[Cluster-devel] GFS2: Umount recovery race fix

Tue Aug 11 08:42:39 UTC 2009

Hi,

On Mon, 2009-08-10 at 17:31 -0500, David Teigland wrote:
> On Thu, May 14, 2009 at 02:13:17PM +0100, Steven Whitehouse wrote:
> > 
> > This patch fixes a race condition where we can receive recovery
> > requests part way through processing a umount. This was causing
> > problems since the recovery thread had already gone away.
> 
> Do you have some logs showing specifically what happened in both kernel and
> userland?
> 
Yes, the one you sent to me on Fri, 8 May 2009 11:34:54 -0500 (17:34
BST). Next time please file a bugzilla so that we have a proper record
of the issues.

> > Looking in more detail at the recovery code, it was really trying
> > to implement a slight variation on a work queue, and that happens to
> > align nicely with the recently introduced slow-work subsystem.
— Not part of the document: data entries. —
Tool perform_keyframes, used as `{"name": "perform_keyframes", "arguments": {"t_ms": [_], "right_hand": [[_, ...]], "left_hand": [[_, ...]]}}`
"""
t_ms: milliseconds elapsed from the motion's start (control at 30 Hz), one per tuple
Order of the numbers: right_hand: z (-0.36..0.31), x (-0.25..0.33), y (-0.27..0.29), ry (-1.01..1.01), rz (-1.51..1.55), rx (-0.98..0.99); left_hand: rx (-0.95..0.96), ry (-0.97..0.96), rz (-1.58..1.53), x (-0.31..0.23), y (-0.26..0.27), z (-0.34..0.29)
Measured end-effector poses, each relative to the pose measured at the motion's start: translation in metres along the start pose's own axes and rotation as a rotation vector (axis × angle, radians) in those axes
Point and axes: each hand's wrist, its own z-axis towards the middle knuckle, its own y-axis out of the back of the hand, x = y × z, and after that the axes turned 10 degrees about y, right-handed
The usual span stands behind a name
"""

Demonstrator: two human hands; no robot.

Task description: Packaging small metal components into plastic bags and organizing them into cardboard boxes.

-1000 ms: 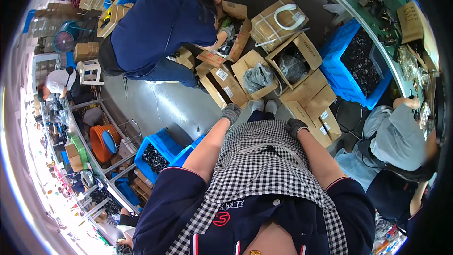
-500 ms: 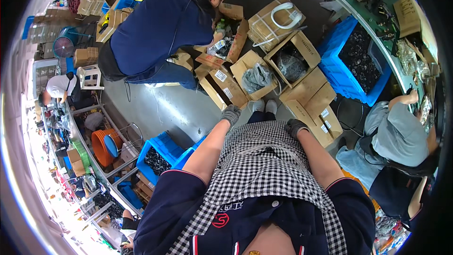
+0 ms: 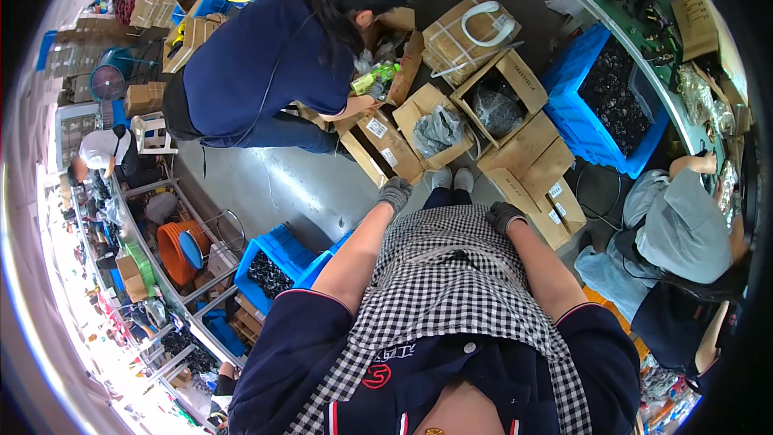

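Note:
My left hand (image 3: 395,193), in a grey glove, is curled against the near edge of an open cardboard box (image 3: 384,145) and grips it. My right hand (image 3: 505,216), in a dark glove, is bent closed beside my checkered apron (image 3: 451,274); its fingertips are hidden. Close to that hand stands another cardboard box (image 3: 534,185) with white labels. Between them sits an open box (image 3: 433,125) with a grey plastic bag (image 3: 437,132) in it. A co-worker (image 3: 258,64) leans in from the left, holding a green bottle (image 3: 376,78) over a box.
A strapped carton (image 3: 467,36) carries a white hose loop. Farther right is a blue crate (image 3: 581,101) of black parts beside a green workbench (image 3: 644,40). A second co-worker (image 3: 680,221) sits at right. Blue crates (image 3: 278,254) stand at left, near a metal rack (image 3: 173,290).
The co-worker's hand has lifted the green bottle from the far box, bringing it into fuller view, and their body has shifted slightly left. My hands have hardly moved.

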Motion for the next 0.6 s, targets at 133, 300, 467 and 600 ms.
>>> {"name": "perform_keyframes", "arguments": {"t_ms": [133, 300, 467, 600], "right_hand": [[0.002, -0.001, -0.003, 0.034, -0.006, -0.014], [0.003, -0.005, -0.006, 0.0, 0.033, -0.041], [0.002, 0.002, -0.003, 0.028, 0.022, -0.054], [0.002, 0.001, -0.001, 0.017, 0.018, -0.051]], "left_hand": [[0.012, 0.024, -0.11, 0.028, -0.014, 0.023], [-0.02, -0.008, -0.013, 0.001, -0.007, 0.004], [-0.022, -0.056, 0.056, -0.003, 0.008, -0.005], [-0.037, -0.06, 0.088, -0.014, 0.011, -0.011]]}}
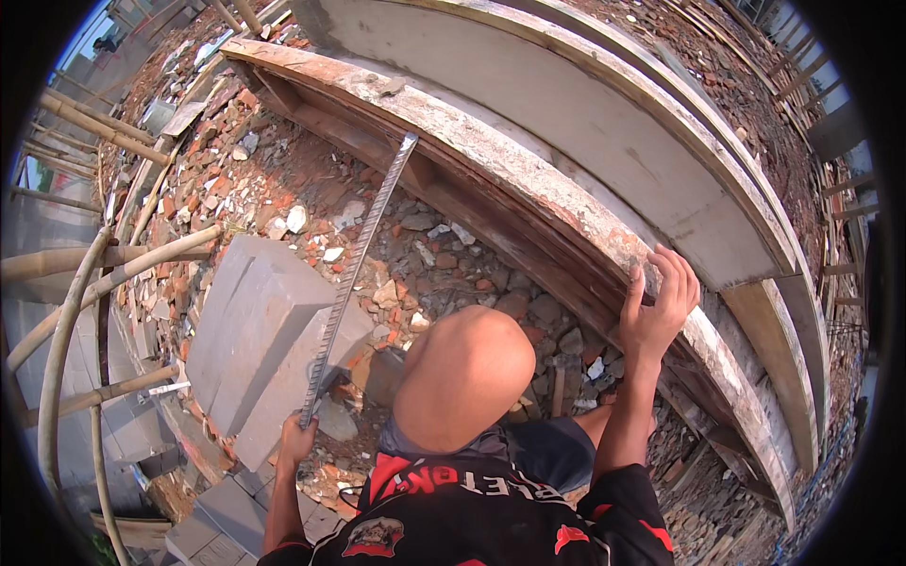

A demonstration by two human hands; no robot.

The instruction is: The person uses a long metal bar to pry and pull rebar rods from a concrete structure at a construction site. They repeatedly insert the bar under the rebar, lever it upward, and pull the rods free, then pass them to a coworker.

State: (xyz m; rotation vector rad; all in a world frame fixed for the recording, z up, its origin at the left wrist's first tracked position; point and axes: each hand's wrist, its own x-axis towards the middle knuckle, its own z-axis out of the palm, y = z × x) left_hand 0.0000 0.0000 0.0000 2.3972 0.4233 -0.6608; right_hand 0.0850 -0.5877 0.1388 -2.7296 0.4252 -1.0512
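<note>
The rod point(361, 247) is grey — close-set ribs stripe it; the long beam point(491, 139) shows chalky white blotched with rust-red along its top edge; blocks point(255, 316), plain grey; rubble point(203, 170), orange, brown and white; shirt point(453, 533), black with red.

Bright daylight falls on the open-air building site around you, where broken brick, pale stones and reddish earth form uneven rubble ground point(274, 184), partly in shade. To your left, bamboo poles point(142, 271) cross at several angles before smooth grey surfaces, too distorted to identify. Grey blocks point(215, 524) lie close together at your lower left. Beyond the far right, more debris-strewn ground point(769, 156) stretches toward further poles, with pale blue sky point(804, 36) at the rim.
</note>
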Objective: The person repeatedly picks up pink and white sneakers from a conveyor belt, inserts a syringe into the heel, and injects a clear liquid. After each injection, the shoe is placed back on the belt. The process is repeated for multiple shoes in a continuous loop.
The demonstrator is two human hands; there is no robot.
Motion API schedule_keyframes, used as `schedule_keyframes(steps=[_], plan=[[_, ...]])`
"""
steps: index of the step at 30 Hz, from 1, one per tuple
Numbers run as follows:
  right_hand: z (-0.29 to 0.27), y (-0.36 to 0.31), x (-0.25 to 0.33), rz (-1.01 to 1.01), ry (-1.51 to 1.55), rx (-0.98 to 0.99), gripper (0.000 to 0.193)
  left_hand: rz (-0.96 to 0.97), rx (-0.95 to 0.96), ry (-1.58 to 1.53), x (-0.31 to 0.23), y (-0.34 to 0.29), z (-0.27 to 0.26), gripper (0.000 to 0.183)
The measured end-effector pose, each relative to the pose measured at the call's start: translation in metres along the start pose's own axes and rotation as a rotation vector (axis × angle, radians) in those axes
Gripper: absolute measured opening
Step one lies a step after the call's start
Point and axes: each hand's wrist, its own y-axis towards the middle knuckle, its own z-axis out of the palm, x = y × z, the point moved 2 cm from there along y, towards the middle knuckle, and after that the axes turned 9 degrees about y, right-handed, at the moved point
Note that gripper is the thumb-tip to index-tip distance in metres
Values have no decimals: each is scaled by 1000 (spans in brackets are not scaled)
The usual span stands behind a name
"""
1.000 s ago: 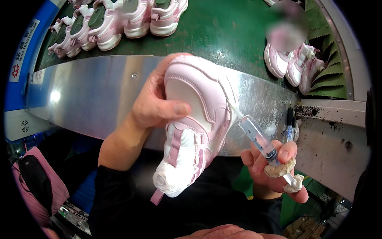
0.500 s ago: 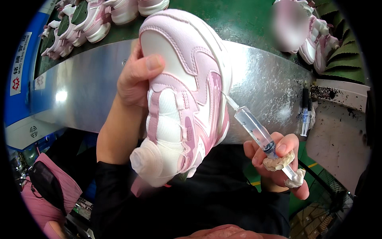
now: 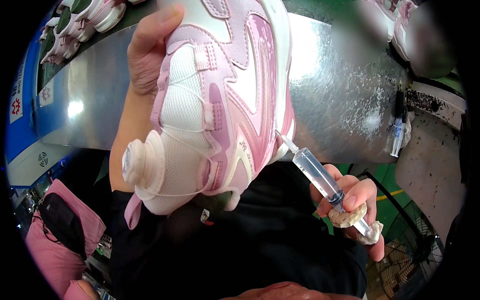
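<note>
Scuffed metal makes up the surface, its edge bowed by the lens and its middle hidden behind what is held before it. Nearest, black clothing fills the lower part of the view. Above it, the right hand has its grip closed on a syringe, some of its fingers hidden behind the barrel; one beige wad wraps the flange and another caps the plunger. The nozzle slants up to a fine tip at the sole edge of a pink-and-white shoe; whether it touches is too small to tell. That shoe is raised in front of the surface, its toe cut off by the upper edge and its opening mostly out of sight underneath, with a round dial jutting out at lower left. The left hand keeps a firm grip on the forefoot, thumb on top, the other fingers concealed. Beyond, slim tools lie at the right end of the surface, hard to identify. Pink cloth at left and a fan at right run into the dark rim. Farthest, a row of similar shoes is cropped at upper left, while blurred patches cover much at upper right.
</note>
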Motion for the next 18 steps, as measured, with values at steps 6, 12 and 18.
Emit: schedule_keyframes(steps=[6, 12, 18], plan=[[-2, -6, -3, -10, -13, -19, 94, -6, -6, -2, 3, 1, 2, 27], [-6, -7, 7, 112, -60, 37, 81, -4, -27, 11, 2, -3, 4, 30], [-5, -6, 7, 106, -70, 31, 78, -20, -34, 4, 5, -1, 4, 34]])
As a
> > result I've updated the code to use slow-work, rather than its own home
> > grown variety of work queue.
> > 
> > When using the wait_on_bit() function, I noticed that the wait function
> > that was supplied as an argument was appearing in the WCHAN field, so
> > I've updated the function names in order to produce more meaningful
> > output.
> 
> That description doesn't explain how the specific bug was fixed.
> 
The bug was fixed by not allowing recovery on a filesystem after a
umount has occurred.

> I'm guessing that this is the patch that broke gfs2 recovery, although there
> are others that muck around with the sysfs control files.
> 
> This is what appears in /var/log/messages,
> 
> gfs_controld[7901]: start_journal_recovery 3 error -1
> 
> And from the daemon debug log,
> 
> 1249942342 foo start_journal_recovery jid 3
> 1249942342 foo set /sys/fs/gfs2/bull:foo/lock_module/recover to 3
> 1249942342 foo set open /sys/fs/gfs2/bull:foo/lock_module/recover error -1 13
> 1249942342 start_journal_recovery 3 error -1
> 
> Dave
> 
I'll have a look - EPERM (error = 13) is not one of the errno values
which the recover code returns though,

Steve.